Developer Concepts: Kafka Streams
Reaction is building a portion of our system on top of Kafka Streams. Kafka Streams is a library for building streaming applications on top of apache kafka. The software consists of layers of libraries building up from lower-level primitives to higher-level abstractions. The layers are:
- Apache Kafka is our platform for event-driven architectures
- It provides a cluster of brokers able to process application events
- Applications can write events to a kafka topic and other components can later read those events
- It is designed for high throughput, reliability, and low-latency streaming
- Kafka provides the low-level concepts of an events platform: topics, messages, producers, consumers
- Kafka Streams is a library for building applications that are structured as a graph of kafka topics
- Kafka Streams provides an API for describing an application as an interconnected topology of data flowing through kafka topics
- It provides higher-level capabilities like transformation, filtering, windowing without having to code low-level produce/consume logic
- jackdaw is a clojure library presenting the Kafka Streams API in a way more idiomatic to clojure and functional programming. We use this as our main foundation when building kafka streams applications
Dependency Injection and Configuration Concepts
In our clojure code bases, we use two key libraries around configurability:
Integrant allows us to configure components within a software application, with dependency injection in mind. It allows a basic layer of configuration as a data map written as an edn (config.edn
) file. We can then use clojure multimethods to initialize those map keys which allows us a place for any logic we may need relating to that configuration. There's hooks for validating the configuration map with a clojure spec as well.

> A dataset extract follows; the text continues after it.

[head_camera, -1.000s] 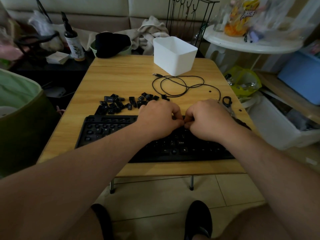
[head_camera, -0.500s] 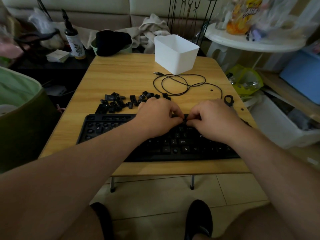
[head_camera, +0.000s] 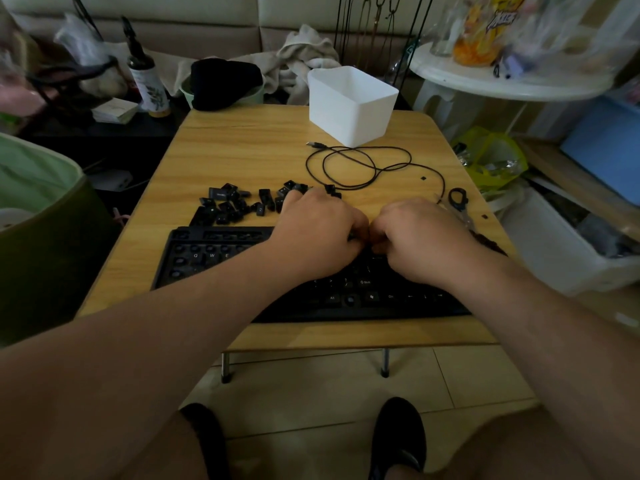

Configuration can be re-used by various components in the config.edn
file via the #ig/ref
edn tag. This allows dependency injection.
Duct builds on top of integrant to define more components that can be shared and reused across applications like http servers, loggers, etc.
Kafka Streams Developer Glossary
- Message, Key, Value Data is written to and read from kafka as a series of discreet Messages. Messages are a key/value pair. Keys and values can be any arbitrary data type including byte arrays. While keys can be null, within reaction keys will most of the time be strings that correspond to database primary key identifiers. Values will typically be JSON or avro encoded maps/structs.
- Topic A topic is a named, ordered set of messages in kafka. Each topic has a particular set of configurations but can be simply thought of "where you go to read messages about X".
- Partition Within a kafka topic, data is scaled by distributing it across a configurable number of partitions, each of which holds a fraction of the data.
- Topology In kafka streams, the graph of interconnected topics joined by application code is called the topology.
- Kafka Streams Application a JVM program that interacts with kafka via the kafka streams framework.
- Processor This is the jackdaw/rentpath term for a kafka streams application as instantiated within a duct application
- Offset The mechanism used by kafka consumers to keep track of their position in a topic. Resetting an application's consumer offset to zero causes it to "start over" and re-process all messages from the beginning.
- Broker the main server component of a kafka cluster.
- Application Reset Tool The application reset tool from confluent.
- REPL Read Eval Print Loop is a primary tool for clojure interactive application development
- Serdes is jargon for "Serializers" and "Deserializers". These are java classes responsible for data conversion between kafka message format (some form of encoded byte array) and java objects in a particular data type (String, Double, Map, Array, etc)